Die Wissenschaft ist sich uneins darüber, wie viel Sport tatsächlich schaden könnte. Das hängt von allerlei Faktoren ab und ist individuell sehr unterschiedlich. Wir empfehlen dir, insbesondere, wenn du weiblich bist, ein gesundes Maß zu bewahren. Trainierst du zu viel, riskierst du das Gleichgewicht deiner Hormone im Zyklus – und den Ausfall deiner Blutung. Ein moderates tägliches Training ist letztlich aber empfehlenswert, um die Gesundheit zu fördern.

Fazit: So klappt es mit der Bewegung jeden Tag!

Mehrere Aspekte sind wichtig, damit du tagtäglich fit bist, um das Sporttraining durchzuziehen. Zusammengefasst reduzierst du mühelos die Risiken negativer Auswirkungen, wenn du vor allem die Signale deines Körpers beachtest. Bei Schmerzen sollte generell eine Pause eingelegt werden.
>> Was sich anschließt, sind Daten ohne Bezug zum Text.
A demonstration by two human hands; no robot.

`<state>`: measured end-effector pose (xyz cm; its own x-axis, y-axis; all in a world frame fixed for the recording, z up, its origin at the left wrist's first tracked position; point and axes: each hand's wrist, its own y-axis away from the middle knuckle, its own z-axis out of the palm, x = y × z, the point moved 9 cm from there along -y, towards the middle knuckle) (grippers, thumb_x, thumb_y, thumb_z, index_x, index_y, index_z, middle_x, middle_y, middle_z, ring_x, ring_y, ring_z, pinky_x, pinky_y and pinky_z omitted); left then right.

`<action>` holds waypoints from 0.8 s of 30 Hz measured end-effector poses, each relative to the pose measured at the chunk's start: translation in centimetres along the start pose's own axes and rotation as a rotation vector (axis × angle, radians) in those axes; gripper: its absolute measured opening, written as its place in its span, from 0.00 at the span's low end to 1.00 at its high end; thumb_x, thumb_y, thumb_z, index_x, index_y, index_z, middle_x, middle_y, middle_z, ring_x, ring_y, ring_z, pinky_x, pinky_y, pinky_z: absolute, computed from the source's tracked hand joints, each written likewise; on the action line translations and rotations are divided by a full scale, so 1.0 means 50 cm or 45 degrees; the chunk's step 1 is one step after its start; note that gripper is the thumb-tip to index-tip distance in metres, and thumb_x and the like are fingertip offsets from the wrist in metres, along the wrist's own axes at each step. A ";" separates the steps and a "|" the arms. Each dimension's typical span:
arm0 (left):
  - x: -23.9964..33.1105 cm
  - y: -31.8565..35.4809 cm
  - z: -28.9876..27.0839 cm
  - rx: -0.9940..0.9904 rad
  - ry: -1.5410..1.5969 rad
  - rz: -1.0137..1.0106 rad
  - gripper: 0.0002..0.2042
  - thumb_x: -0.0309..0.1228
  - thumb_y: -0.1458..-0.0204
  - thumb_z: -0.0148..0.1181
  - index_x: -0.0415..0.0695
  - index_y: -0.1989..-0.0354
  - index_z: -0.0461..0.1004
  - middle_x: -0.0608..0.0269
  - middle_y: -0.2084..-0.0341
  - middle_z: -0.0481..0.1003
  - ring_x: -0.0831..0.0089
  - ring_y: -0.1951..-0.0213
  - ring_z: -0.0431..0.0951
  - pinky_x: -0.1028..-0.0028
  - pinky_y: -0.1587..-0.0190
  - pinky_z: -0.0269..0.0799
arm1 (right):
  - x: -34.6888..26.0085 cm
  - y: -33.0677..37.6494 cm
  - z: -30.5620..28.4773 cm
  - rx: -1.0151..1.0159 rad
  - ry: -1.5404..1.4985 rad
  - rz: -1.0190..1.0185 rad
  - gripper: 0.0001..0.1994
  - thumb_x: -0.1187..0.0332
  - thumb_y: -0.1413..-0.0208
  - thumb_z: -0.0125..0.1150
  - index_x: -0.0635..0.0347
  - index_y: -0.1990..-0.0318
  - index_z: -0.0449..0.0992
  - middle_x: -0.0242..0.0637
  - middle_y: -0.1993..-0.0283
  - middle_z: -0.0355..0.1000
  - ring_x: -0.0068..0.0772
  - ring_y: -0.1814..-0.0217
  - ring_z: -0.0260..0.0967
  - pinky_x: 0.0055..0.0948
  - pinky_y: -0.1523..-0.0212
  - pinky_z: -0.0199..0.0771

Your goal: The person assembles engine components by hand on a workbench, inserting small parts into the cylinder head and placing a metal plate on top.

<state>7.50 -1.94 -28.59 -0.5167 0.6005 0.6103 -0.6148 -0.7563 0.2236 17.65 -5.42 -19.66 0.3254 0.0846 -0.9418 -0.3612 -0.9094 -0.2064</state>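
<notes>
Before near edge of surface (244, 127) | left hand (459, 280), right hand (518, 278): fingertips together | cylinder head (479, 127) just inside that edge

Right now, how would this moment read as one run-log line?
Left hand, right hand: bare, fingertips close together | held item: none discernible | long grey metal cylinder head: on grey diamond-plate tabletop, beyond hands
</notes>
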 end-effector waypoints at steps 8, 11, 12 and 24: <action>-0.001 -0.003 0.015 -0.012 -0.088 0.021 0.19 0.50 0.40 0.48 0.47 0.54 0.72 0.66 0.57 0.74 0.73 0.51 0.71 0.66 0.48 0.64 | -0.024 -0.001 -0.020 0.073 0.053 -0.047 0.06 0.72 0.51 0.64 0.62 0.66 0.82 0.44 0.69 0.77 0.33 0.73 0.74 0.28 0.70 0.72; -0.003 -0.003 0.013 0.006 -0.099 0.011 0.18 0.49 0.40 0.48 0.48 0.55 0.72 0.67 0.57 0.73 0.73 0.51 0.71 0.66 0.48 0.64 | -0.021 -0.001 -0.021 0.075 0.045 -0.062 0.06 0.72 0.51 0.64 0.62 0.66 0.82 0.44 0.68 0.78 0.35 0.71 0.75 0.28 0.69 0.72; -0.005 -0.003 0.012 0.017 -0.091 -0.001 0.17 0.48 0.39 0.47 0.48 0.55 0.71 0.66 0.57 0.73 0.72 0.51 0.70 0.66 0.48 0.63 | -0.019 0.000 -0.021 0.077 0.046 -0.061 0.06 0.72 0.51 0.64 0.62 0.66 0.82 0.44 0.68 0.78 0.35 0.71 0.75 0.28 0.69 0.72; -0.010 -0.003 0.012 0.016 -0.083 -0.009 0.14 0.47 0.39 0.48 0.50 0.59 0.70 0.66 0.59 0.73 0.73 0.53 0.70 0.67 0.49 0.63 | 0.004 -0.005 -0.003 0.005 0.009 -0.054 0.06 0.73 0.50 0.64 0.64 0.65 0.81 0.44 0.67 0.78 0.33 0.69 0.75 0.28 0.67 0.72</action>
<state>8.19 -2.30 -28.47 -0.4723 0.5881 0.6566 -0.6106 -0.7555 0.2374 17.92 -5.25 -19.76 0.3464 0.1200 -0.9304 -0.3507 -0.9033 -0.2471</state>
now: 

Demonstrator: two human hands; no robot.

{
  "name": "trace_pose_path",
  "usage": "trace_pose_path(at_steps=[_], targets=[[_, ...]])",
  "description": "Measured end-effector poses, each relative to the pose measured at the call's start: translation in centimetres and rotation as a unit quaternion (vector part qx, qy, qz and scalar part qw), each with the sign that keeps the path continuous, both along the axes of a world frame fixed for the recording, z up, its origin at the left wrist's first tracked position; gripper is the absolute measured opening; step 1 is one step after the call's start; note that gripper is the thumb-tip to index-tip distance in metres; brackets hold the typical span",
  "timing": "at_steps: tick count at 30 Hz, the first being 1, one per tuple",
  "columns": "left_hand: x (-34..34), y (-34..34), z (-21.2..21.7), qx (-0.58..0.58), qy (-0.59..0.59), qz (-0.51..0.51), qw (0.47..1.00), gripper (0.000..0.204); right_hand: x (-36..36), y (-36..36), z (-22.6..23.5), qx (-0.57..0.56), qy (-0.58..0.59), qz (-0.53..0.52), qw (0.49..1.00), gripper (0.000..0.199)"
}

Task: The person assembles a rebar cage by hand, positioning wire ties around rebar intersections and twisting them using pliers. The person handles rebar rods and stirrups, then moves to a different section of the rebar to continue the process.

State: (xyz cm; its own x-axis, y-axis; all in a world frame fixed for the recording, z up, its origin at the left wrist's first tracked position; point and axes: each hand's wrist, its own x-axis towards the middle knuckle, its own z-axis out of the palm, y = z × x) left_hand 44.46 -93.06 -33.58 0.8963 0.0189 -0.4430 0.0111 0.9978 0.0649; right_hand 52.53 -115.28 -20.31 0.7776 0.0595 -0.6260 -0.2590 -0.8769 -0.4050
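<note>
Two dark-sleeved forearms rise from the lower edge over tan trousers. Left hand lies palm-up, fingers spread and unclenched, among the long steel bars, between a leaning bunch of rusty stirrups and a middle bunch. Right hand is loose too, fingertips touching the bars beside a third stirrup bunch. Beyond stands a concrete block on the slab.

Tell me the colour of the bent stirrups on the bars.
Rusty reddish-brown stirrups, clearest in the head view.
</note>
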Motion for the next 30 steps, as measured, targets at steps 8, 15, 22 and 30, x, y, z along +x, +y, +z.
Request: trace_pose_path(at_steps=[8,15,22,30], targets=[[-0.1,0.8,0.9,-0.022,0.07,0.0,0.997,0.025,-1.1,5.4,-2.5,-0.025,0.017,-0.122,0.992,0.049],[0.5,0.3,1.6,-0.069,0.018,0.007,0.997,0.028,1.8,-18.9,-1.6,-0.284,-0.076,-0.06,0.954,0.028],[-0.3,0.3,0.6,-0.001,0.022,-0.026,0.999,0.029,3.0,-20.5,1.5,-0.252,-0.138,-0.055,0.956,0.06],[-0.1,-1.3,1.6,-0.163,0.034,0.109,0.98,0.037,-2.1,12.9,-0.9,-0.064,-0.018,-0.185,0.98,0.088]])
Für die tägliche Trainingseinheit lohnt es sich, die Belastungszonen deines Körpers abzuwechseln. So wird dein Workout nicht so schnell langweilig und du trainierst deinen ganzen Körper. Dadurch steigerst du deine Fitness, baust Stress ab und verbesserst deine Gesundheit. Bei all den rationalen Gründen, die für den täglichen Sport sprechen, ist eines aber besonders wichtig: Sport soll Spaß machen. Such dir also Sportarten aus, die dich persönlich ansprechen und los geht’s!